The defendant also argues that in order to establish liability under the FLSA, the plaintiffs will have to establish not only that the meal breaks are compensable, but that they worked overtime in a particular week. The defendant argues that if the plaintiffs are entitled to damages, they are entitled only to damages if unpaid compensable time worked during meal breaks puts them into an overtime status. Because the issues of liability and damages have been bifurcated (DE 114), this issue should not preclude collective adjudication of the central issue of whether there was a policy of denying bona fide meal periods which resulted in uncompensated work. See Berger v. Cleveland Clinic Foundation, 2007 WL 2902907, *22 (N.D. Ohio 2007) ("While each class member may have individualized damages, the court finds that the main inquiry is common to all, namely, what the [defendant's] policy was regarding interrupted lunches.").

Finally, the defendant argues that certain class representatives are subject to the individualized defense that they lack standing to pursue their claims based on bankruptcy filings. "Causes of action belonging to the debtor prior to bankruptcy constitute estate property." In re RCS Engineered Products Co, Inc., 102 F.3d 223, 225 (6th Cir. 1996). While the court does not reach the merits of the bankruptcy standing issue, it notes that "lack of standing due to bankruptcy filings would not require individualized proof at trial" because "the effect of the bankruptcy filings of [the plaintiffs] is a legal question for the court." Smith v. Micron Electronics, Inc., 2005 WL 5336571, * 3 n. 6 (D. Idaho 2005). Further, "the original plaintiffs are no longer representing the additional plaintiffs; they are all plaintiffs" as they have "affirmatively opted in as plaintiffs in this case, and they are full parties for all purposes." Coan v. Nightingale Home Healthcare, Inc., 2006 WL 1994772, *2 (S.D. Ind. 2006).

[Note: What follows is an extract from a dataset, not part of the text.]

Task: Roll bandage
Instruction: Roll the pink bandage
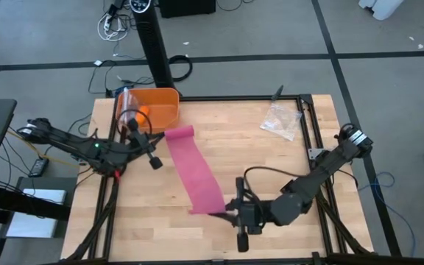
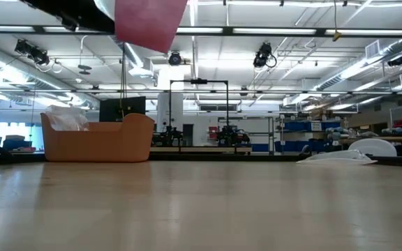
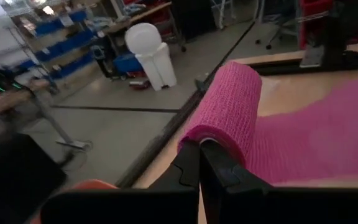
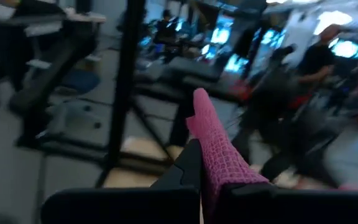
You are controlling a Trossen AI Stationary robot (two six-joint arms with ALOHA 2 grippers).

After considering the defenses that will be asserted in this case, the court finds that each of those defenses could be addressed in a collective forum, "where the defendant will be free to present evidence of its lawful employment policies and practices, to cross-examine individual representative plaintiffs, and to call to the stand others with material testimony that helps the defendant's case." Wilks, 2006 WL 2821700, *7; see also Jordan, 542 F. Supp. 2d at 813-14 ("The defenses here are amenable to collective resolution in that the defendants will have ample opportunity to demonstrate that they do not employ a policy or practice which has the effect of denying plaintiffs compensation to which they are entitled under FLSA and may cross-examine the representative plaintiffs and adduce other testimony that supports their position.").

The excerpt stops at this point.